* [WHAT IS BEING ASKED] The word "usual" may appear in some of the lines below. State how many lines contain it, and write only that number.

* [AVAILABLE DATA]
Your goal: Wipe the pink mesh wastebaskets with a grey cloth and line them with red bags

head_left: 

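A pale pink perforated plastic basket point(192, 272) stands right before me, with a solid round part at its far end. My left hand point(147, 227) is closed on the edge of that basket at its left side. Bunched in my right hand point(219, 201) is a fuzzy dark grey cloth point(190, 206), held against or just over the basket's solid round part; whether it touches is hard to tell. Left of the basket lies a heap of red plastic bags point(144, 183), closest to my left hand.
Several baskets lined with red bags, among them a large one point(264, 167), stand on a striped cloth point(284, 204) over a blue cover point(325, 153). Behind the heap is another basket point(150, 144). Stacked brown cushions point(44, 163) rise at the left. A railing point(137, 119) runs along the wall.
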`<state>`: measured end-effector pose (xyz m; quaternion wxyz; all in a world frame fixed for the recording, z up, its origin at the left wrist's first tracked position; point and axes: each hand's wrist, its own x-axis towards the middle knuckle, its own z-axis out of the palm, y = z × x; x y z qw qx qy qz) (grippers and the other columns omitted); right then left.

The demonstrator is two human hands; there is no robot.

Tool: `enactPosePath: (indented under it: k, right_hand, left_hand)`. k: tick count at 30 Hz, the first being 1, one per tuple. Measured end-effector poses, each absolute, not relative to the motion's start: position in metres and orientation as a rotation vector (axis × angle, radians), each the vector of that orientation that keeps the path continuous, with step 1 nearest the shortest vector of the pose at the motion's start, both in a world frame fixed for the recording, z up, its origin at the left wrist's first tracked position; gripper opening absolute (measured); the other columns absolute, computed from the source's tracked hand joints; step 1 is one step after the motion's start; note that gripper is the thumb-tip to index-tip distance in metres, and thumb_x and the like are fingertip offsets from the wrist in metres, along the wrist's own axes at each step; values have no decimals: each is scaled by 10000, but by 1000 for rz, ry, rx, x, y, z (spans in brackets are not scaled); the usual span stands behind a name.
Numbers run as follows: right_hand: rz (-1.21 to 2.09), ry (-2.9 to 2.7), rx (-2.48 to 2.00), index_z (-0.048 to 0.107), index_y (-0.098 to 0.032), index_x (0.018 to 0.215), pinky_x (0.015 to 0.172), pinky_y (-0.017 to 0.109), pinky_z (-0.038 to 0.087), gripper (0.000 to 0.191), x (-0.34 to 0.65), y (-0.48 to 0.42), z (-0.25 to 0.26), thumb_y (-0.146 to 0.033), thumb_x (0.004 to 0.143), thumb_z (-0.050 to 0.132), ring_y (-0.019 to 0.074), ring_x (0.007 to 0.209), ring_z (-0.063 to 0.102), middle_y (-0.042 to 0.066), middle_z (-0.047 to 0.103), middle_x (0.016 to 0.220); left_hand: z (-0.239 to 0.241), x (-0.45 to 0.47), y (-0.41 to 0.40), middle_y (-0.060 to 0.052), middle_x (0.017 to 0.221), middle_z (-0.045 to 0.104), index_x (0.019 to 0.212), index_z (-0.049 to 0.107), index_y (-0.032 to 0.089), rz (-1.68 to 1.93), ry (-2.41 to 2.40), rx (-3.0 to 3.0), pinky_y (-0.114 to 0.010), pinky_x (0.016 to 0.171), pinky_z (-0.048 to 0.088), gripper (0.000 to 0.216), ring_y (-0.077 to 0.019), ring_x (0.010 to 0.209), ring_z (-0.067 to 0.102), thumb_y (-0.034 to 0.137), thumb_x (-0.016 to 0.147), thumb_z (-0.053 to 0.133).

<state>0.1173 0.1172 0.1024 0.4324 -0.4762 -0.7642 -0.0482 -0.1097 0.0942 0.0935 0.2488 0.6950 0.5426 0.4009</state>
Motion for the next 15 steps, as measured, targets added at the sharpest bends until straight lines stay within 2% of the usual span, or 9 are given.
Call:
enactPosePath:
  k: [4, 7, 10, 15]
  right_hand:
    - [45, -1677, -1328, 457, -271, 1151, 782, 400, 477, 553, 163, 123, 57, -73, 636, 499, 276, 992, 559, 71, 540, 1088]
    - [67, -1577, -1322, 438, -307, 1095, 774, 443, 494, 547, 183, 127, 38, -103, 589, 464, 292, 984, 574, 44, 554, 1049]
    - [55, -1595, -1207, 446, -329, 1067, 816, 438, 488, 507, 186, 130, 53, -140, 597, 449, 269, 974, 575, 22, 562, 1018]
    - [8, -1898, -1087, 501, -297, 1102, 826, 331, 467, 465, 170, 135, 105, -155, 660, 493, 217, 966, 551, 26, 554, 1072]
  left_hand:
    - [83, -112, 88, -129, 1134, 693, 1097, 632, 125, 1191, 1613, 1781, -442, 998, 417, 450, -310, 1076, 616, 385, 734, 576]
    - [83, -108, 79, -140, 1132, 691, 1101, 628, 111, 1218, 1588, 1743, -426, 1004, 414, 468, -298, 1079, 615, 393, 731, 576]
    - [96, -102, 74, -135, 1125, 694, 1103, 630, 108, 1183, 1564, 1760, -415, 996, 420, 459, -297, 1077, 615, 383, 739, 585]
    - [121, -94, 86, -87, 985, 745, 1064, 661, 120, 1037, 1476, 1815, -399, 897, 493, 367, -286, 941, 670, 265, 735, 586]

* [OUTPUT FOR THIS EXERCISE] 2